Keahlian memanjat mangga ini tidak berakhir sampai di situ, di sekitaran pangururan kami menjadi professional. Memanjat kelapa, pining (pinang) beberapa proyek yang sering kami jalani di pangururan. Kali ini professional, bukan sebagai pencuri. Kalau tidak salah, waktu itu di bayar 5000 rupiah, memanjat puluhan pohon selama tiga jam. Pukul 15.00 sampai 18.00 sepulang sekolah. Meskipun sedikit banda, tentu saya hampir tidak penah bolos sekolah, bukan karena sok alim, tapi orang tua saya punya CCTV di sekolah, (orang tua saya berteman dengan banyak guru). Jadi sedikit saja bertingah di sekolah, akan sampai beritanya ke telinga ortu saya.

 

Kurang lebih filosofinya gini bro :

Missal kita punya ternak “kerbau”. Pilihan pertama, kerbaunya di ikat pakai tali (di tambat). Atau pilihan ke dua, di bebaskan dalam kandang. Tentu dalam pilihan kedua ini, kerbaunya merasa bebas, namun sebenarrnya banyak pagar yg membatasi.
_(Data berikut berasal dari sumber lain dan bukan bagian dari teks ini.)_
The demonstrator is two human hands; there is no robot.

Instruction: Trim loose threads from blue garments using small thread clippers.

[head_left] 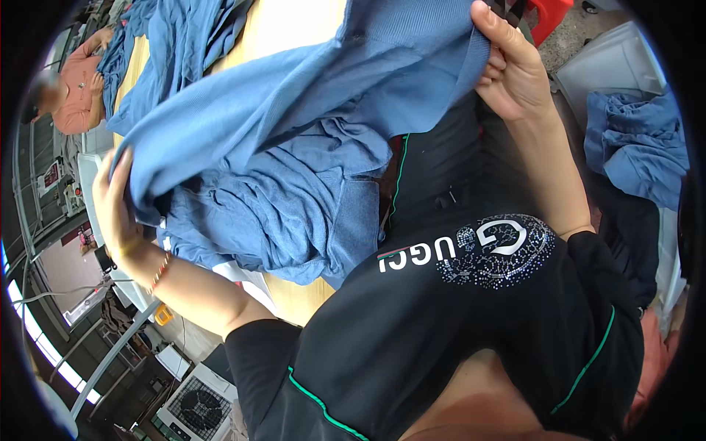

Walaupun analoginya agak nga enak, tapi sepertinya seperti itu. Saya mengalami sedikit kegilaan dan kenakalan remaja, tapi dalam batasan tertentu.

 

Singkat cerita, 2006. Nama sayapun tercantum di kompas, bukan sebagai pencuri mangga ya, tapi lulus SPMB waktu itu, sekarang namanya SNMPTN. Dan buat saya kelulusan itu mengecewakan, karena lulus di pilihan kedua.

2007, Risman Simanjorang (pemilik mangga) yg mencatatkan namanya di kompas tersebut. Saya kurang tau, tpi sepertinya dia bahagia bangat.

Kemudian, saya (pencuri mangga) dan Risman (pemilik mangga) bertemulah di bandung. Kemudian kami dua sama sama mencuri mangga,, haha bcanda.

 

Setelah bertemu risman, sayapun menyukuri lulus di pilihan kedua waktu SNMPTN itu. Bertemu risman rasanya “sesuatu yang membahana cetar2” hehe.

Untuk risman family, maaf ya, mangganya kami curi. Anggap saja menabung, mudah mudahan di masa depan bisa membayarnya ke masyarakat pemilik mangga tersebut.